Also this week, with my sister coming to visit, I was anxious to get started on our stair system. The trail leading up from our boat dock to the house is steep and quite treacherous. We plan on building a rustic stair system the entire way using pieces of logs. We have a curved cottonwood tree between our deck and the hot tub that Nate has been wanting to cut down, so I urged him to cut it down so that we could use the logs to start our stair system. He was reluctant to cut the tree because with its curvature, it was going to be hard to divert its path from hitting his garden. But, he said maybe we could divert it using the “comealong”. I said, “I’m sure that will work.” And, with that vote of confidence, we got to work tying up the comealong and tightening it over to one side. Nate told me to keep cranking the comealong while he went at the tree with the chainsaw. I kept cranking, but then as he got closer to falling the tree, I ran out of slack. The chainsaw work went fast, as this was a pretty thin tree. So, down went the tree, right straight into his garden. It knocked over the trellis he had made for the beans and peas, and uprooted some of the plants, but he was able to salvage most of it.
In the end, although it fell into his garden, that tree sure did make some pretty steps for us.
The last goof up for the week was my entry into the Alaska State Fair Baking Competition. I have had fun making various pound cakes over the last 2 months, and sharing them with our neighbors. Nate raved about the one I made with peaches, and encouraged me to submit it to the fair contest. The mixing and measuring process went very smoothly; but we lost power as the cake was baking, and I couldn’t see the cake well enough to tell when it was done. It was also late at night, and I was tired and probably took it out of the oven too early. When it had cooled for 10 minutes, I tried to turn it over and the whole thing almost fell apart. I tried piecing it back together again, but it was not pretty. I decided to make the light glaze a very thick frosting instead so that I could cover up the lumpiness. I worked on fixing this mess of a cake well into the evening hours. Nate went to bed as I was mixing up various frostings, and he rolled his eyes at my attempt at the lemon flavoring. So, I ditched that effort, and went for a plain version with whipping cream and powdered sugar instead. I added a few peaches as garnishment. I did the best I could, then packed it in a case in the fridge overnight.

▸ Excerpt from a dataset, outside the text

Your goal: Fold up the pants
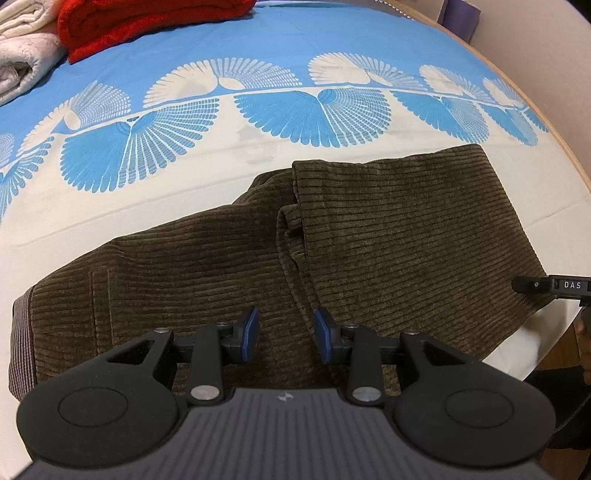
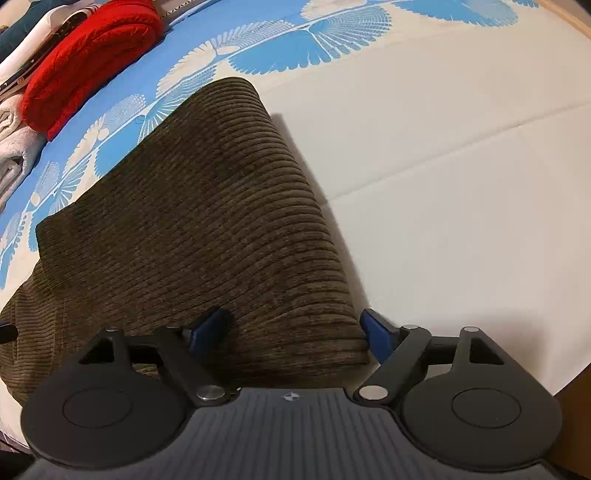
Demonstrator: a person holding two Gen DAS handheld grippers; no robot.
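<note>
Ahead of the grippers stretches a bedsheet (image 1: pixel 258 40), bright blue at its far part and cream nearer in, with a band of fan-shaped feather motifs running across where the two colours meet. Faint creases cross the cream part in the right wrist view. Far ahead and to the left lies a folded red blanket (image 1: pixel 147 22), thick and fuzzy. Just left of it, touching its edge, sits a stack of white towels (image 1: pixel 22 48), rolled and piled. Along the far right runs a wooden bed edge (image 1: pixel 546 110), curved by the lens.
</note>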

Before going to sleep, I stepped into the bathroom to retrieve a face towel and realized it was still damp from the laundry. We have had several days of overcast weather, so the laundry has taken a while to dry outdoors. After three days, I thought they were fully dry, so I folded them and put them away. Now, I realized they were still damp. It was late enough and I was tired enough that this damp towel combined with the cake fiasco dampened my spirits. As I climbed into bed, I thought, “Can’t I do anything right? I can’t even do laundry or bake a simple cake!” I fell asleep feeling defeated. When I woke up the next morning, my spirits were a little bit lighter. I was okay with the cake being whatever it turned out to be. Nate picked some leaves from the yard, and I used these as additional garnishments, trying my best to make it look presentable. Many times throughout the making of this cake, I almost threw the damn thing in the lake! I questioned whether or not I should even submit it. Nate convinced me that it would be fine. He said it might not look perfect, but that recipe was really good. He told me to call it “Peaches & Cream Pound Cake”, which I did. I packed it tightly in a storage bin for the boat ride to town. In the end, I actually won the Grand Champion Ribbon at the state fair!!!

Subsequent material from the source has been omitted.